UN Secretary-General Ban Ki-moon used Sierra Leone as an example of one of the most successful post-conflict recovery, peacekeeping, and peacebuilding processes in recent years. UNIPSIL showed that steady engagement, assistance in the development of capacities, and engagement with local and national leadership can effectively support peacebuilding in a country. Thus, the withdrawal of the mission is an important indicator that the process is increasingly less in the hands of external actors and more in the hands of Sierra Leone nationals. And for that, there is still a lot of work to be done, as Sierra Leonean actors themselves recognize.

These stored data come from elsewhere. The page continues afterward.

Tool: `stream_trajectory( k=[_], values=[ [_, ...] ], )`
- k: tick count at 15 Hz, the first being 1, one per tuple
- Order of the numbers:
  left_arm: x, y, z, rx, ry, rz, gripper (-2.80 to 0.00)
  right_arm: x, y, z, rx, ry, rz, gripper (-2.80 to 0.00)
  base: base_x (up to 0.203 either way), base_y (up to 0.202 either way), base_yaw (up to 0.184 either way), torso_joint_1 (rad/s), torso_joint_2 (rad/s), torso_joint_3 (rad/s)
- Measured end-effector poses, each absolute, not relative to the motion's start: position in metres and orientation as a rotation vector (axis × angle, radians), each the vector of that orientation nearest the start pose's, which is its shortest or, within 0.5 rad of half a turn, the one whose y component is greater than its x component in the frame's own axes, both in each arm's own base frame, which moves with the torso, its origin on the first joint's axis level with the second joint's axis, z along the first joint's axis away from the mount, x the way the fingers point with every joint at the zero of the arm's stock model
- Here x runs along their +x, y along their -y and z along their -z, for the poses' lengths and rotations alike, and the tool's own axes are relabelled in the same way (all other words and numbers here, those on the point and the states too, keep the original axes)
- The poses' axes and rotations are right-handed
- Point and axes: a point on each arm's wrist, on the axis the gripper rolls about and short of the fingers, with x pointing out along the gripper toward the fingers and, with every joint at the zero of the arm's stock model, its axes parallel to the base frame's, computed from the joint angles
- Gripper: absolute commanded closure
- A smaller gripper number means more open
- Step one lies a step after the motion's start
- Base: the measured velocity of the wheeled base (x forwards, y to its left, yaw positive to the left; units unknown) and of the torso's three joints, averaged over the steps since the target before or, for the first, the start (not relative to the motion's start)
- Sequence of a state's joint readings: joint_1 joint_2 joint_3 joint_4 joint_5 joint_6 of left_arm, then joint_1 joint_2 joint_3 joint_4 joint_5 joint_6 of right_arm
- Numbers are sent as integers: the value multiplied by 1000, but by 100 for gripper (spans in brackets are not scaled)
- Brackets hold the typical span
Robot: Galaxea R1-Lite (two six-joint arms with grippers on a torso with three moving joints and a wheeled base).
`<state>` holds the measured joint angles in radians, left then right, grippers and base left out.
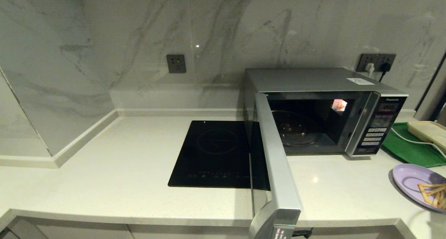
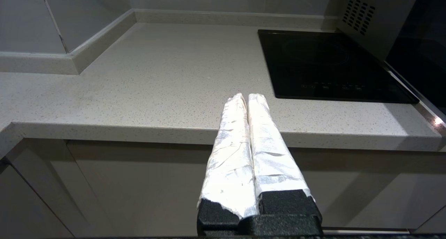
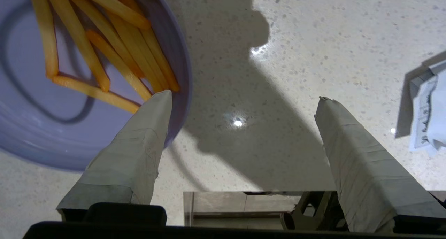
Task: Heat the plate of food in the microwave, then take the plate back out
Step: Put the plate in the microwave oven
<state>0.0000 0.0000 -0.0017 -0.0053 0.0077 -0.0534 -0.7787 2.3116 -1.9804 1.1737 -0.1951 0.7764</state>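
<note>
The silver microwave [image 1: 313, 82] stands at the back right of the counter with its door [image 1: 277, 162] swung wide open towards me; the dark cavity holds only the glass turntable [image 1: 296, 129]. The lavender plate of food [image 1: 414, 179], with several orange fries [image 1: 433, 193], sits on the counter at the right edge. In the right wrist view my right gripper [image 3: 244, 99] hangs open above the counter beside the plate [image 3: 52, 127], one finger [image 3: 139, 145] over its rim, nothing between the fingers. My left gripper [image 2: 245, 97] is shut and empty, at the counter's front edge left of the cooktop.
A flat black induction cooktop [image 1: 212, 152] lies left of the microwave, partly behind the open door. A green tray [image 1: 411, 150] with a cream board [image 1: 428, 131] and a white cable sits right of the microwave. A white paper label [image 3: 428, 113] lies near the right gripper.
</note>
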Motion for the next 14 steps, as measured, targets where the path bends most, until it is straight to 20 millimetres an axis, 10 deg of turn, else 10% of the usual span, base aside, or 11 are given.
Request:
stream_trajectory(
  k=[14],
  values=[
    [-23, 0, -76, -53, 7, -7, 0, 300, 295, -85, 1034, -1178, 1329, -280, 0, 0, 0, 0, 0, 0]
  ],
)
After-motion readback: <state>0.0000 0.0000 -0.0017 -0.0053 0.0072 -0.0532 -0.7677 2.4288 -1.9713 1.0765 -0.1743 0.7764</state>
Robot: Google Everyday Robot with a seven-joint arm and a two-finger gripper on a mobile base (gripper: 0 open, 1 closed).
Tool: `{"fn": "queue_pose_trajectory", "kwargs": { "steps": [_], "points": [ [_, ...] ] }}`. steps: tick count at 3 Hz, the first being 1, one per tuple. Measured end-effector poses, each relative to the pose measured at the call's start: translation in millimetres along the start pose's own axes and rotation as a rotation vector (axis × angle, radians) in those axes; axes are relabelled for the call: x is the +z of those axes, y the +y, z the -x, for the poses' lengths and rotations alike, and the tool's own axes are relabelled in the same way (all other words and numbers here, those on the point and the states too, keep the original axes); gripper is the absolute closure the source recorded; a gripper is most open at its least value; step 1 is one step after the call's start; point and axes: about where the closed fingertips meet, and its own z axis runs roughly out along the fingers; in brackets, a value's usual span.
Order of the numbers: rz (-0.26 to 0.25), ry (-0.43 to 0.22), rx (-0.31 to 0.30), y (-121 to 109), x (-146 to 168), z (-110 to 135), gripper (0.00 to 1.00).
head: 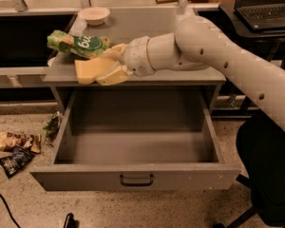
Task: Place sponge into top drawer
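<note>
The pale yellow sponge (89, 71) is held in my gripper (110, 68) at the front left edge of the grey counter top (147, 30), over the left part of the open drawer. The gripper's pale fingers close around the sponge's right side. The top drawer (135, 177) is pulled fully out below, wide and shallow, its inside bare, with a small dark bar handle (136, 179) at the middle of its front panel. My white arm (213, 56) reaches in from the right.
A green and white snack bag (78, 43) lies on the counter just behind the sponge. A shallow white bowl (94, 15) stands at the counter's back left. Snack packets (16, 149) lie on the floor at left. A black chair (266, 170) stands at right, a laptop (266, 4) at top right.
</note>
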Motion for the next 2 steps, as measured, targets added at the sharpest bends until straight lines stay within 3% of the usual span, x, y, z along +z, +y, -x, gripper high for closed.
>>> {"fn": "queue_pose_trajectory", "kwargs": {
  "steps": [1,2],
  "points": [
    [0.055,0.001,0.043,27,41,-4,1.0],
    [0.051,0.029,0.084,48,64,-5,1.0]
  ]
}}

In a previous paper, Cedric de Coning, Leslie Connolly, and I presented some ideas on how external actors can support and contribute to resilience in peacebuilding processes. In that paper, we argued that the peacebuilding environment can be supported by stimulating the development of institutions that are sufficiently resilient, in a process that should be inherently led by national actors. And in this context, we stated that it is important to recognize that peacebuilding is often an irregular process; thus, external actors should identify ways in which to deal with the complexities of its non-linear nature.
The UNIPSIL withdrawal presents a good opportunity for the country to ensure processes are more nationally led. Without the UN, Sierra Leone plans to continue consolidating its peacebuilding process through the implementation of frameworks that are set to address potential sources of fragility in the country. The government has stated that it aims to reach a middle-income country status within 25 years through its Agenda for Prosperity, sending a message that it wants to engage in a nationally led process to address the underlying conditions that led the country into conflict and fragility.

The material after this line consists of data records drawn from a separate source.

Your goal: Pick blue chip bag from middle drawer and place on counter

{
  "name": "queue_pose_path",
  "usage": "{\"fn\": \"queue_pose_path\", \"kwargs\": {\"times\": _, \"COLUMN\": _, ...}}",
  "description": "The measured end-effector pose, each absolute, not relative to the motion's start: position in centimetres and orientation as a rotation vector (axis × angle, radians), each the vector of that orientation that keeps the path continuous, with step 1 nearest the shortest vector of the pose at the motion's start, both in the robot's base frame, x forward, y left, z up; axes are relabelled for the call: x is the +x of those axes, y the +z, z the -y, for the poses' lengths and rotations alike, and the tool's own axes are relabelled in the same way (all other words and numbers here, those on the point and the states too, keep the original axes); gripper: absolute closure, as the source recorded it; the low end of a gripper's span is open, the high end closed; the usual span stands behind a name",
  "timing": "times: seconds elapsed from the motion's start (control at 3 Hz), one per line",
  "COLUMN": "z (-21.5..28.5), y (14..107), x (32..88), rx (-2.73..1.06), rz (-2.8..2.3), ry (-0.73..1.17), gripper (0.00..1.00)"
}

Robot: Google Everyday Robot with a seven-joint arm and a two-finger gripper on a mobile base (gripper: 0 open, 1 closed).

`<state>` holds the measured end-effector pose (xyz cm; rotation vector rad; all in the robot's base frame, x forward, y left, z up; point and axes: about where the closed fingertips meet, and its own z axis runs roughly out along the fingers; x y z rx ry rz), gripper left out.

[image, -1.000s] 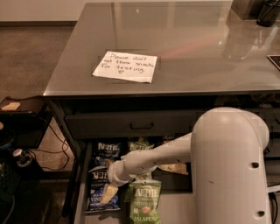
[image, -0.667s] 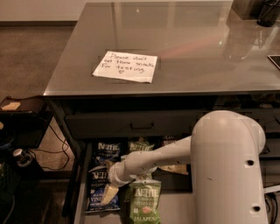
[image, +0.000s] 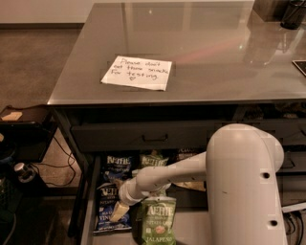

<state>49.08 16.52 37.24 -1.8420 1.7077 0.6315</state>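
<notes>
The middle drawer (image: 89,201) is pulled open below the counter (image: 205,48) and holds several Kettle bags. The blue chip bag (image: 106,208), dark blue with a lighter lower band, lies flat at the drawer's front left. My gripper (image: 119,210) reaches down into the drawer on the white arm (image: 172,174) and sits on the bag's right edge, between it and a green Jalapeno bag (image: 158,225). A plainer dark blue Kettle bag (image: 117,166) lies behind the blue chip bag.
A white handwritten note (image: 137,72) lies on the counter's left part. Dark objects (image: 290,13) stand at its far right corner. A shallower drawer front with a bar handle (image: 155,138) is above the open drawer. Another green bag (image: 154,160) lies at the back. A black stand with cables (image: 24,143) is to the left.
The arm's large white housing has shifted very slightly left. The gripper stays in the same spot at the blue chip bag's right edge, and the bags have not moved.
</notes>
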Motion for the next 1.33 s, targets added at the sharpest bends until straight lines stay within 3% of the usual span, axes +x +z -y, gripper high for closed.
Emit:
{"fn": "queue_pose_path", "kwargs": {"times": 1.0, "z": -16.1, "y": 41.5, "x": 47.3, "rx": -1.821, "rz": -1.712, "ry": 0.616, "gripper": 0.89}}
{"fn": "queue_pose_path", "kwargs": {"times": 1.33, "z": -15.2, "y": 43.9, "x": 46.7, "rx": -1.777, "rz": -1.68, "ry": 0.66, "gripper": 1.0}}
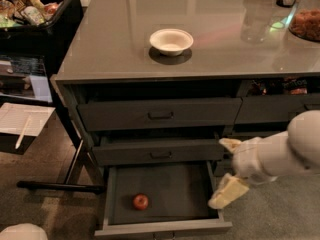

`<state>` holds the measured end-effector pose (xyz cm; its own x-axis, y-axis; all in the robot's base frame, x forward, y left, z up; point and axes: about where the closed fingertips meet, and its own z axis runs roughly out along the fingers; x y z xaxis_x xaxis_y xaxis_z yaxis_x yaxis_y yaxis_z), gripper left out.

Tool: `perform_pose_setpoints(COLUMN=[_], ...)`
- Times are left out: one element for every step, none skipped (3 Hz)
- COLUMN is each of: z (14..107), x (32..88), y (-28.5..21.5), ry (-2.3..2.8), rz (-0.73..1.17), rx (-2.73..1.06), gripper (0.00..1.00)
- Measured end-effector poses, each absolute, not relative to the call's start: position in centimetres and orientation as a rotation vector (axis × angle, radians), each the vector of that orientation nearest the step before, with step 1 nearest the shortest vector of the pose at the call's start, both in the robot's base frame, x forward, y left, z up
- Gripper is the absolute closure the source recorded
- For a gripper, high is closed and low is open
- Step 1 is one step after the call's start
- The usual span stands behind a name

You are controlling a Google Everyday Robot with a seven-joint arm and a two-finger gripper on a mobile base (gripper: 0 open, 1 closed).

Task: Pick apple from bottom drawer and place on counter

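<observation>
A small red apple [140, 201] lies on the dark floor of the bottom drawer [172, 184], towards its front left. The drawer is pulled out, open. My gripper [226, 169] hangs at the drawer's right edge, above its right wall and to the right of the apple, well apart from it. Its two pale fingers [228, 192] are spread apart and hold nothing. The white arm reaches in from the right edge of the view. The glossy grey counter [215, 39] spans the top above the drawers.
A white bowl [171, 41] sits on the counter's middle. A clear glass [256, 18] and a dish of reddish food [306, 24] stand at its right. A black bin [35, 19] of groceries stands to the left, with paper and a pen [22, 121] below it. Two shut drawers [160, 115] lie above the open one.
</observation>
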<state>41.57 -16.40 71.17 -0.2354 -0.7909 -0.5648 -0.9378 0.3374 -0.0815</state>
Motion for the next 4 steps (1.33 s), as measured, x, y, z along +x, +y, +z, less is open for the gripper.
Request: perform_pose_setpoints(z=[64.5, 59.0, 57.4, 57.4], x=[42.3, 45.0, 46.6, 46.6], y=[-10.8, -5.8, -6.0, -6.0], ry=[2.006, 1.968, 1.979, 1.979], rz=[0.549, 0.656, 0.623, 0.623], rx=[-1.436, -1.305, -1.233, -1.233], gripper=[0.0, 0.0, 0.0, 0.0])
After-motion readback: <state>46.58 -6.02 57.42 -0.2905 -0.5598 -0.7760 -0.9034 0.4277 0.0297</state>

The aspects of the national development planning process, exemplified by the Agenda for Prosperity, was particularly influenced by the fragility assessment conducted by the country in the context of the New Deal for Engagement in Fragile States. In this process, the country identifies that while it has made considerable progress making society more resilient and less prone to conflicts, it acknowledges that the process is not yet complete. Sierra Leone sees itself somewhere in the middle of the process—in a “transition stage”—where there are still several structural issues in the country that need to be appropriately addressed. In particular, the fragility assessment makes reference to three particular challenges:
• Challenges in governance processes, leading to lack of consistency and effectiveness;
• Capacity constraints, particularly in relation to limited resources, personnel and skills; and
• Differences between different various regions in the country, with conditions varying dramatically across Sierra Leone.
Peacebuilding is not an event, but a process, and it takes time to create social institutions that are resilient and sustainable. The fragility assessment, thus, provides a national assessment of the situation that sees peace as part of a broader continuum and provides strong evidence for the need to ensure continuous support to avoid the relapse of conflict and support the long-term development path. It acknowledges progress made, but stresses particular remaining goals related to its peacebuilding and development path.

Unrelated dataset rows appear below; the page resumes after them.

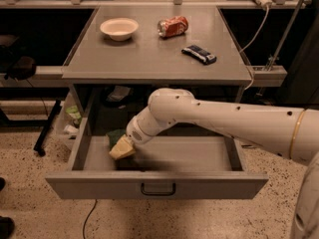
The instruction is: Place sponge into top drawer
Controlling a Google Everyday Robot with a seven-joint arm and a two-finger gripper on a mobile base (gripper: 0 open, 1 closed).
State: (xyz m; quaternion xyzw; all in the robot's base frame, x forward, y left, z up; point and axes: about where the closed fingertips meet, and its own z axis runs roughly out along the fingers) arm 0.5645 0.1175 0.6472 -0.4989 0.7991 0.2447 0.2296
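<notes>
Arm outstretched, gripper (pixel 125 144) low, angled downward.

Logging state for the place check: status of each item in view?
top drawer: pulled open.
sponge: tilted, inside the drawer, left side.
end effector: down in the drawer, at the sponge.
bowl: upright on table.
can: on its side, dented.
wrapped bar: lying flat.
</notes>
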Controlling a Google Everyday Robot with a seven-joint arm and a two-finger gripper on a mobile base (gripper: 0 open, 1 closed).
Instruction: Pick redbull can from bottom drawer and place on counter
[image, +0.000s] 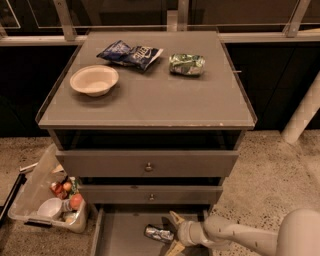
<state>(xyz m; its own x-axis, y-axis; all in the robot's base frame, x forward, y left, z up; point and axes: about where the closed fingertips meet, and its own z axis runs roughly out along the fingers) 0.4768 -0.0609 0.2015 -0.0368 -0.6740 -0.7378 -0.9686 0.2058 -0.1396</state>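
Observation:
The redbull can (157, 233) lies on its side on the grey floor of the open bottom drawer (120, 235), under the two knobbed drawers. My gripper (171, 233) reaches in from the lower right, right next to the can's right end. One yellowish finger (175, 219) stands above the can's end and the other (172, 248) below it, spread apart. The counter (150, 95) is the grey cabinet top above.
On the counter sit a beige bowl (94, 80), a blue chip bag (130, 54) and a green crinkled snack bag (186, 64). A clear bin (47, 200) with mixed items stands on the floor left of the cabinet. A white post (302, 115) stands at the right.

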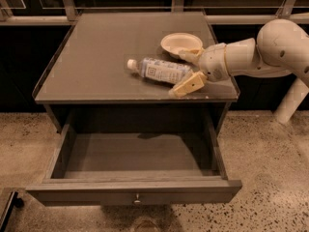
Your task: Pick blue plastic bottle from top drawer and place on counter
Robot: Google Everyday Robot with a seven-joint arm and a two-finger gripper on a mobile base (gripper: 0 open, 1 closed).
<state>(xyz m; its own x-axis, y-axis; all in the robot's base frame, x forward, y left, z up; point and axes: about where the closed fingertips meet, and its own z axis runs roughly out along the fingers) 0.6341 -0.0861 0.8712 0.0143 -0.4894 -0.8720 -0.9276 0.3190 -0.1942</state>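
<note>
Bottle (158, 71) lies on its side on the counter (96, 62), right of the counter's middle and toward its front edge. Its cap points to the counter's left, its base to the right. White label faces up.

Gripper (179, 74) sits low over the counter's front right part, reaching in from the right on the white arm (270, 52). Its fingers (188, 84) are spread wide, one on each side of the bottle's base end (whether either pad touches the bottle I cannot tell).

White bowl (181, 42) stands on the counter just behind the gripper, nearer the counter's back right.

Drawer (87, 195) is pulled out below the counter's front edge, with a small round knob (137, 197) centred on its front panel.
</note>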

Sierra Leone is a good example of how continuous support can help to produce success stories, and the withdrawal of the United Nations mission presents an important benchmark within the larger peacebuilding process in the country. However, we should not forget that many other steps have yet to be achieved by the country, and that international actors have to continue supporting Sierra Leone in leading their processes. And while the international community should be praised for doing good work in the country, they should now try a very different role—that of supporting a country’s peacebuilding process without being in the driving seat.
Gustavo de Carvalho is a Senior Researcher at the Conflict Management and Peacebuilding Division at the Institute for Security Studies.